The 48.5 percent acquisition of Greek fintech firm Viva Wallet by American banking behemoth JP Morgan has been completed following a months-long process.
Minority shareholders Hedosophia (24 percent), the Latsis family (13 percent), and Deca (10 percent) inked a selling agreement with JP Morgan on Friday, according to Greek newspaper Naftemporiki.
Haris Karonis and Makis Antypas, the business's majority shareholders, have maintained their 51 percent interest and will continue to govern the company, they announced earlier this year.
Official statements about the deal that shook the Greek startup world are due this week.
Viva Wallet is Greece's first "unicorn" startup
When the Sales and Purchase agreement was signed last February, it made headlines. The deal was approved by Greek regulatory authorities in September.
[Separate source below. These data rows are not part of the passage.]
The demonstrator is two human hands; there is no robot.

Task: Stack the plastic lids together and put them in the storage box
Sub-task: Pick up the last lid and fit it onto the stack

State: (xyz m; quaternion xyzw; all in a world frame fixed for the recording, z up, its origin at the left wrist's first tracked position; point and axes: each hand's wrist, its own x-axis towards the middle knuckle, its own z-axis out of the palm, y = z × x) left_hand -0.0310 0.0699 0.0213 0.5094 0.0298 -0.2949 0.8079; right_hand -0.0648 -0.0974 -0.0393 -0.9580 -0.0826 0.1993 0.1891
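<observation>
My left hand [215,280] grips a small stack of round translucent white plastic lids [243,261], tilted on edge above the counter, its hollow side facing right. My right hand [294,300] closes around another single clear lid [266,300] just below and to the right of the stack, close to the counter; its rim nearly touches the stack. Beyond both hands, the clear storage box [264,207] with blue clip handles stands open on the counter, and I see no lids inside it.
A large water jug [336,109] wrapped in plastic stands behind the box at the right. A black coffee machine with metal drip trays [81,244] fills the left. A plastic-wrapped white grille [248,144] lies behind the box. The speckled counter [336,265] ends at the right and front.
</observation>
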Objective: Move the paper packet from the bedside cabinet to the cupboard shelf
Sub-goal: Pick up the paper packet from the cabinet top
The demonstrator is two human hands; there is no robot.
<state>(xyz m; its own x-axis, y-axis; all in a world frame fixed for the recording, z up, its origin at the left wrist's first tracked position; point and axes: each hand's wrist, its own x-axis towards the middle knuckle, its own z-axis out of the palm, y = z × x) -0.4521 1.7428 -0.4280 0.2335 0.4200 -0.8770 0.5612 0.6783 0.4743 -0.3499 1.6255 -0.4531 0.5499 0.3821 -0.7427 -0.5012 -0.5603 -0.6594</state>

Viva Wallet, which bills itself as "the first European totally cloud-based Neobank," became the first Greek "unicorn," a word used in the venture capital industry to indicate a private startup firm worth more than one billion dollars.
“Created to change the way businesses pay and get paid, we disrupt, innovate, and change the rules of the game within a fragmented financial ecosystem in Europe and the UK,” the startup explains on its website.
It has a presence in twenty-four European countries and employs over 600 people, offering services in nineteen different languages and accepting payments in ten different currencies. It is a Visa and MasterCard official member.
Viva Wallet earned € 44 million in revenue in 2020, which nearly tripled to over €130 million in 2021.